Avoid Liquidity Event Tax Traps
Frequently, new clients come to us asking for help managing their money after they’ve received a huge payout from a liquidity event at work. While we’re still able to help them develop a financial plan and invest the proceeds, if they had come to us before the event, we could have helped them keep more of the money to fulfill their next big dreams.
As an entrepreneur or executive, you’ve been working hard toward that big day when you can turn your sweat equity into wealth — whether it be through a merger or acquisition, recapitalization or an initial public offering. With liquidity events, time is your most valuable asset. The earlier you start planning what you want your life to look like afterward, the more opportunity you have to implement tax-efficient strategies that allow you to maximize your hard earnings for the long term.
If you have registered stock units (RSUs), qualified small business stock (QSBS), incentive stock options (ISOs) or other types of deferred compensation, it’s best to work with your financial planner at least six months in advance of the big payout to be sure it is a success.
Here are some things that should be done before, during and after a liquidity event to avoid common tax traps.
Define your goals
As the liquidity event approaches, you need to prioritize your goals. First, decide how you’d like to use the proceeds. Will this form an important part of your retirement plan? Do you intend to use this as an opportunity to transfer wealth to your children? Will it allow you to support a valued charitable cause? Deciding where you want the proceeds to be directed in advance can increase the tax efficiency of the transaction and may help guard against a spending spree.
File for an 83(b) Election
Elect 83(b) treatment for stock awards and ISO exercises when the restricted or unvested shares are received. By filing this important tax declaration within 30 days of receiving the shares, you will pay ordinary income or alternative minimum tax on the initial stock value, but future gains will be taxed as capital gains.
Often, 83(b) elections are made when the value of the equity is close to zero. Dropping the tax rate on the appreciation from the highest ordinary income tax rate of 39.6% to the 20% capital gains rate would cut your tax bill in half.
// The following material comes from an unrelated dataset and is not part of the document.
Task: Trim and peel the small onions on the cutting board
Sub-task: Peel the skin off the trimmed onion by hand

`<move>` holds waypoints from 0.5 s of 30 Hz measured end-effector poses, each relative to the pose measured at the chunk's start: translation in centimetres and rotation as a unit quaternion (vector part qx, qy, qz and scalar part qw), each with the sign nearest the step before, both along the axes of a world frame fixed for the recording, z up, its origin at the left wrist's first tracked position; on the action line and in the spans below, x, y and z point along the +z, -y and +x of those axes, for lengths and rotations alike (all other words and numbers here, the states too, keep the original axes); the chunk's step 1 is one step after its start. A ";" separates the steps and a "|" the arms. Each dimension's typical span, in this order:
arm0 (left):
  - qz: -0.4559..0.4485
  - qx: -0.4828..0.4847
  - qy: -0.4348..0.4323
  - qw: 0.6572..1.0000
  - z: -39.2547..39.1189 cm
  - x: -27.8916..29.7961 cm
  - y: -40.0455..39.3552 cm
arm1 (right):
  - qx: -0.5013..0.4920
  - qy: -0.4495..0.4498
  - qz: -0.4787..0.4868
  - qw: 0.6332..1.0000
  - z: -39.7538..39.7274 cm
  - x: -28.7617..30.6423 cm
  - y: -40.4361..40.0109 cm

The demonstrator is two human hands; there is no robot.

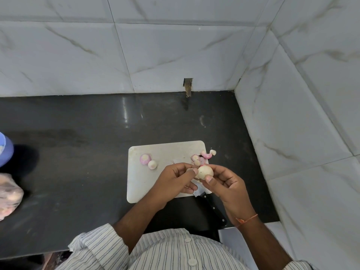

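Observation:
A small pale onion (pixel 205 172) is held above the white cutting board (pixel 142 184), gripped between my left hand (pixel 175 182) and my right hand (pixel 226 184). My left thumb and fingers pinch a bit of skin at the onion's left side. A pinkish cut onion (pixel 145 159) and a small white peeled onion (pixel 152 164) lie on the board's left part. Pink and white trimmings (pixel 202 157) are heaped at the board's right edge, some spilling onto the counter. A black-handled knife (pixel 211 208) lies below my hands, blade on the board.
The board sits on a dark counter (pixel 78 152) in a tiled corner. A clear plastic bag (pixel 9 197) and a blue object (pixel 4 149) are at the far left edge. The tiled right wall (pixel 292 133) runs close to the board.

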State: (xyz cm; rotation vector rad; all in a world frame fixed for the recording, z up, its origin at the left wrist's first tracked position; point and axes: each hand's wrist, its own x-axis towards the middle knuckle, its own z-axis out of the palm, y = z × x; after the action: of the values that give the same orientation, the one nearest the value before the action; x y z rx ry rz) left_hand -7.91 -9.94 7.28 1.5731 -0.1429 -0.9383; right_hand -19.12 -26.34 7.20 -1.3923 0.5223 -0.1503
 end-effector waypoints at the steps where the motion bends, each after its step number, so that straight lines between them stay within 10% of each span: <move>1: -0.004 0.006 -0.016 1.000 0.0 0.0 0.0 | -0.001 -0.001 -0.003 1.000 0.0 -0.1 0.0; 15: 0.021 0.017 -0.005 1.000 -0.6 -0.6 0.6 | 0.070 -0.076 -0.423 0.900 0.1 -0.4 0.6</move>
State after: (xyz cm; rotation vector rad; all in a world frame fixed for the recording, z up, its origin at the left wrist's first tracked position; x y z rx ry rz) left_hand -8.54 -10.51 6.69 1.6047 -0.0897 -0.9286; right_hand -19.00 -26.93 6.83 -2.3051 0.5018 -0.1599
An election followed by a decline in value will result in a capital loss upon sale. However, if the stock price declines after you file for an 83(b) election and you leave your job before the shares vest, you can only claim a loss for the amount paid for the stock.
Understand your QSBS
Ask your employer if the shares issued to you are QSBS. Only shares issued before the first $50 million of capital is raised, borrowed or earned by the company will qualify as QSBS. If they are and you hold them five years or longer, you may be able to exclude up to $10 million of QSBS capital gains (or 10 times your cost basis, if higher) from federal income tax.
Save taxes while giving
Set up tax-advantaged trusts or a donor advised fund for the benefit of your heirs or favorite charities. Transfers to these types of vehicles must be executed sufficiently before the deal closes so that the proceeds don’t count as taxable income to you.
Giving securities with high potential for appreciation to family members can offer the greatest opportunity to leverage your lifetime gift tax exclusion. Securities that have already experienced significant appreciation are better candidates for charitable giving as that appreciation avoids income tax and is allowed as an income tax deduction.
Define an investment strategy
After deciding where the proceeds will go, you next need to define an appropriate investment strategy. Now that liquidity has occurred, do you want to take fewer risks with these funds or look to maximize returns? Are you comfortable with the increased risk that accompanies a more aggressive investment stance? Your risk appetite is likely different depending on whether you want to use the money for your own retirement or as a foundation for younger generations.
Project your income tax bill
If your employer is a public company, you may owe an additional tax on “windfall profits” under a tax regulation known as 280G, or “golden parachute.” If any portion of your profit is capital gain or carried interest, you should be taxed at the preferential capital gains rate.
Also, determine whether additional estimated tax payments will be required. This is something that appears to be commonly overlooked or misunderstood as the IRS, reportedly, is penalizing 40% more Americans who have not paid or underpaid their estimated taxes. Depending on the timing of the liquidity event, you may benefit from using either the prior year safe harbor or the annualized income method of determining quarterly payments for the year.
Once the deal has closed and proceeds are in your account, you should execute your plans in a disciplined manner. Implementation of an investment plan should be methodical and follow a schedule.
Check your titles
Many times vesting of employer stock or corporate transactions close in the name of an individual. Ensure that the proceeds are transferred to an account properly titled in the name of your living trust for asset protection purposes.
Save wisely for future taxes
Any proceeds earmarked to pay taxes — for either next quarter or next April 15 — should be set aside in an investment that has no expectation of volatility. Bank CDs (up to the $250,000 FDIC insurance limit) or Treasury bills offer security and a certain maturity date before the tax payment is due.
By taking concrete steps ahead of time to apply a range of tax-advantaged financial tools, you may be able to more than double the amount of money you take home from a liquidity event. A wealth management firm with tax professionals who are experienced in handling liquidity events can help get the plan in place so you can focus on enjoying the fruits of your labor and have fun.